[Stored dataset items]
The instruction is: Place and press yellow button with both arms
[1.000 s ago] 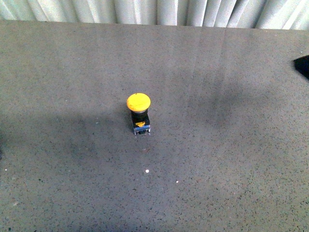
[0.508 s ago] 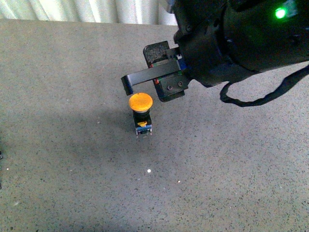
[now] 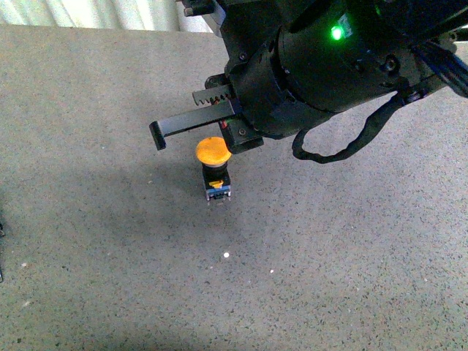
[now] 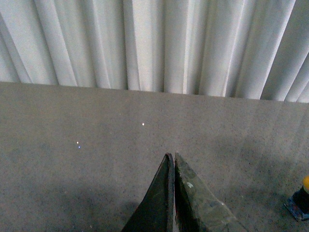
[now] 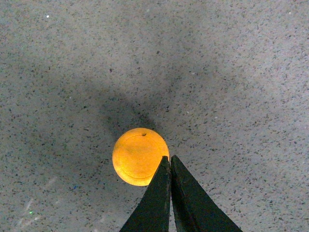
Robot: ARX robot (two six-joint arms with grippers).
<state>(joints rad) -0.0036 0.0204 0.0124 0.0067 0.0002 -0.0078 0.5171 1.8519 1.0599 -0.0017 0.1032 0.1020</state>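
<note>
Two arms: only the right arm (image 3: 329,66) shows in the front view, a bulky glossy black mass above and behind the yellow button (image 3: 213,151); the left arm is known only through its own wrist camera.
Button: it stands upright on the grey speckled table (image 3: 110,278), with its round yellow cap (image 5: 137,155) on top and its black body and blue-and-yellow base below. Nothing grips it.
Right gripper (image 5: 170,158): its fingers (image 5: 155,205) are pressed flat together with no gap and hold nothing. In the right wrist view their tips overlap the rim of the button's cap.
Contact: the pictures do not show whether those tips touch the cap or hang just over it.
Finger in front view: one flat black finger (image 3: 194,126) juts sideways past the button, above the cap, with the toothed rail (image 3: 212,93) just beyond it.
Left gripper (image 4: 172,155): its fingers are clenched together and empty. It is well apart from the button, which only peeks in at the edge of the left wrist view.
Green light (image 3: 337,32): lit on the right arm, above the button.
Cable (image 3: 344,150): a black loop hangs from the right arm, beside the button.
Curtain (image 4: 145,43): white pleats at the table's far edge, well behind the button.
Specks (image 3: 226,255): small white dots on the table, near the button's base.
</note>
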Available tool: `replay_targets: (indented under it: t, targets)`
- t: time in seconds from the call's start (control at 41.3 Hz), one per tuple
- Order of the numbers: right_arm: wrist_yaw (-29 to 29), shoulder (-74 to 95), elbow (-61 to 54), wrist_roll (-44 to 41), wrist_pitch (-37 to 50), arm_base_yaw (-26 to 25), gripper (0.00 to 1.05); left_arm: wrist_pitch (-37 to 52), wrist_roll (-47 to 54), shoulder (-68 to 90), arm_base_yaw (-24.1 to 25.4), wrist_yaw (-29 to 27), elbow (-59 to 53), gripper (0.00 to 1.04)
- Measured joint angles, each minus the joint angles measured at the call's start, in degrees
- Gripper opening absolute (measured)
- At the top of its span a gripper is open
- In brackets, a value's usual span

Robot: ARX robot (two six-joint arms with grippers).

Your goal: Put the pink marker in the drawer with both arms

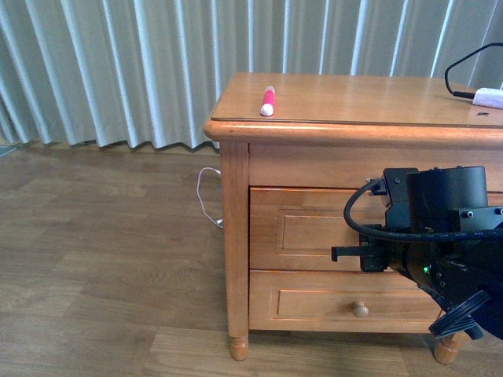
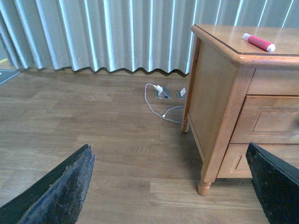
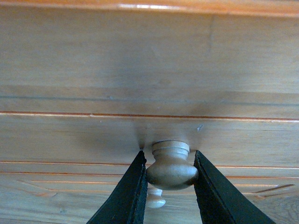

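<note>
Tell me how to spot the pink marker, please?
Find the wooden dresser in front of the grey curtains. On its flat top, toward the left end, lies the pink marker. It is short and bright pink with a white end, unlike the plain white plug at the far right.

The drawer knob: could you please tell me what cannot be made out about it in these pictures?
Right wrist view: the right claw flanks the knob; firm grip cannot be told.
Front view: the right arm hides that knob on the drawer.
Left wrist view: the frame edge cuts the knob off.
</note>
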Motion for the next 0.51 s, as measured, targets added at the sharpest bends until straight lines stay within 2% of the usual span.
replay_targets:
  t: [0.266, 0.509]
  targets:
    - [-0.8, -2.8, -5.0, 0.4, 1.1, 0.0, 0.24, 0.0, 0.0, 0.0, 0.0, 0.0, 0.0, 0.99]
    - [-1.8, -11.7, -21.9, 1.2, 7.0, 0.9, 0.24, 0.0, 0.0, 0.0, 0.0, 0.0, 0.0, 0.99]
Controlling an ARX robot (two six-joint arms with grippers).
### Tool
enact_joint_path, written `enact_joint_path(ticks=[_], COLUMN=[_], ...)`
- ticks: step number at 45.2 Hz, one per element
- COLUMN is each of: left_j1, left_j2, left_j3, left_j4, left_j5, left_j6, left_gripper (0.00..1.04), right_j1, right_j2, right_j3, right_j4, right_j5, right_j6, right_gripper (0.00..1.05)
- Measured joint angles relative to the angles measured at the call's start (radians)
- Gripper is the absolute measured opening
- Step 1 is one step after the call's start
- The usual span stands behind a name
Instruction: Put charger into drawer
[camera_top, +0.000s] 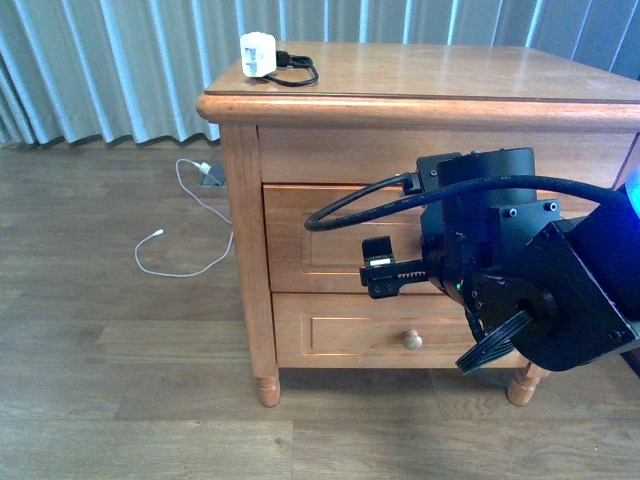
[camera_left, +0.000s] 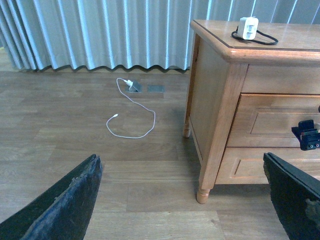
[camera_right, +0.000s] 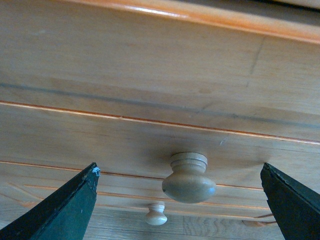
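The charger (camera_top: 258, 54), a white cube with a black coiled cable (camera_top: 296, 71), lies on the nightstand's top near its left rear corner; the left wrist view shows the charger (camera_left: 248, 28) too. The drawer (camera_top: 318, 242) is the upper one and stands closed. My right gripper (camera_top: 380, 268) is open in front of the drawer's panel. In the right wrist view the drawer's round knob (camera_right: 189, 178) sits between the fingers of the right gripper (camera_right: 179, 172), untouched. My left gripper (camera_left: 182, 200) is open over the floor, left of the nightstand, holding nothing.
A long thin white cable (camera_top: 180, 240) lies on the wood floor left of the nightstand, running to a floor socket (camera_left: 134, 86). The lower drawer (camera_top: 345, 335) with its knob (camera_top: 412, 340) is closed. Curtains (camera_top: 120, 70) hang behind. A nightstand leg (camera_left: 202, 192) stands near my left gripper.
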Motion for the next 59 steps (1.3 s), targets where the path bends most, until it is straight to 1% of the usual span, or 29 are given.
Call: enact_joint_path(ticks=[10,15,18,21,22,23,26,29,34,37,41,44,59], left_j1=[0.000,0.000,0.000,0.000,0.000,0.000,0.000,0.000,0.000,0.000,0.000,0.000,0.000], left_j2=[0.000,0.000,0.000,0.000,0.000,0.000,0.000,0.000,0.000,0.000,0.000,0.000,0.000], left_j3=[0.000,0.000,0.000,0.000,0.000,0.000,0.000,0.000,0.000,0.000,0.000,0.000,0.000], left_j4=[0.000,0.000,0.000,0.000,0.000,0.000,0.000,0.000,0.000,0.000,0.000,0.000,0.000], left_j5=[0.000,0.000,0.000,0.000,0.000,0.000,0.000,0.000,0.000,0.000,0.000,0.000,0.000], left_j6=[0.000,0.000,0.000,0.000,0.000,0.000,0.000,0.000,0.000,0.000,0.000,0.000,0.000], left_gripper=[0.99,0.99,0.99,0.99,0.99,0.99,0.99,0.99,0.99,0.99,0.99,0.99,0.99], right_j1=[0.000,-0.001,-0.001,-0.001,-0.001,-0.001,-0.001,-0.001,0.000,0.000,0.000,0.000,0.001], right_j2=[0.000,0.000,0.000,0.000,0.000,0.000,0.000,0.000,0.000,0.000,0.000,0.000,0.000], right_j3=[0.000,0.000,0.000,0.000,0.000,0.000,0.000,0.000,0.000,0.000,0.000,0.000,-0.005], right_j4=[0.002,0.002,0.003,0.004,0.004,0.004,0.006,0.006,0.007,0.008,0.008,0.008,0.011], right_j5=[0.001,0.004,0.006,0.008,0.008,0.008,0.007,0.007,0.004,0.005,0.008,0.006,0.006], right_j6=[0.000,0.000,-0.001,-0.002,-0.002,-0.003,-0.006,-0.011,-0.013,-0.013,-0.018,-0.021,-0.026], right_gripper=[0.96,0.91,0.78,0.70,0.64,0.62,0.47,0.41,0.45,0.41,0.27,0.24,0.23])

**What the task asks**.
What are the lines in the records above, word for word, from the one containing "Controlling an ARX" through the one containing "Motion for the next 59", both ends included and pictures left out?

**Response to this task**.
Controlling an ARX robot (two six-joint arms with grippers).
### Tool
enact_joint_path, written `enact_joint_path(ticks=[_], COLUMN=[_], ...)`
- ticks: step number at 45.2 Hz, one per element
- COLUMN is each of: left_j1, left_j2, left_j3, left_j4, left_j5, left_j6, left_gripper (0.00..1.04), right_j1, right_j2, right_j3, right_j4, right_j5, right_j6, right_gripper (0.00..1.05)
- Measured joint angles relative to the angles measured at the call's start (radians)
- Gripper is the absolute measured opening
- Step 1 is one step after the call's start
- The usual span stands behind a name
Instruction: Put charger into drawer
[camera_top, +0.000s] 
[camera_left, +0.000s] 
[camera_right, +0.000s] 
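The charger (camera_top: 258, 54), a white cube with a black coiled cable (camera_top: 296, 71), lies on the nightstand's top near its left rear corner; the left wrist view shows the charger (camera_left: 248, 28) too. The drawer (camera_top: 318, 242) is the upper one and stands closed. My right gripper (camera_top: 380, 268) is open in front of the drawer's panel. In the right wrist view the drawer's round knob (camera_right: 189, 178) sits between the fingers of the right gripper (camera_right: 179, 172), untouched. My left gripper (camera_left: 182, 200) is open over the floor, left of the nightstand, holding nothing.
A long thin white cable (camera_top: 180, 240) lies on the wood floor left of the nightstand, running to a floor socket (camera_left: 134, 86). The lower drawer (camera_top: 345, 335) with its knob (camera_top: 412, 340) is closed. Curtains (camera_top: 120, 70) hang behind. A nightstand leg (camera_left: 202, 192) stands near my left gripper.
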Motion for the next 59 steps (1.3 s), targets where the path bends most, until it is straight to 1% of the usual span, or 29 are given.

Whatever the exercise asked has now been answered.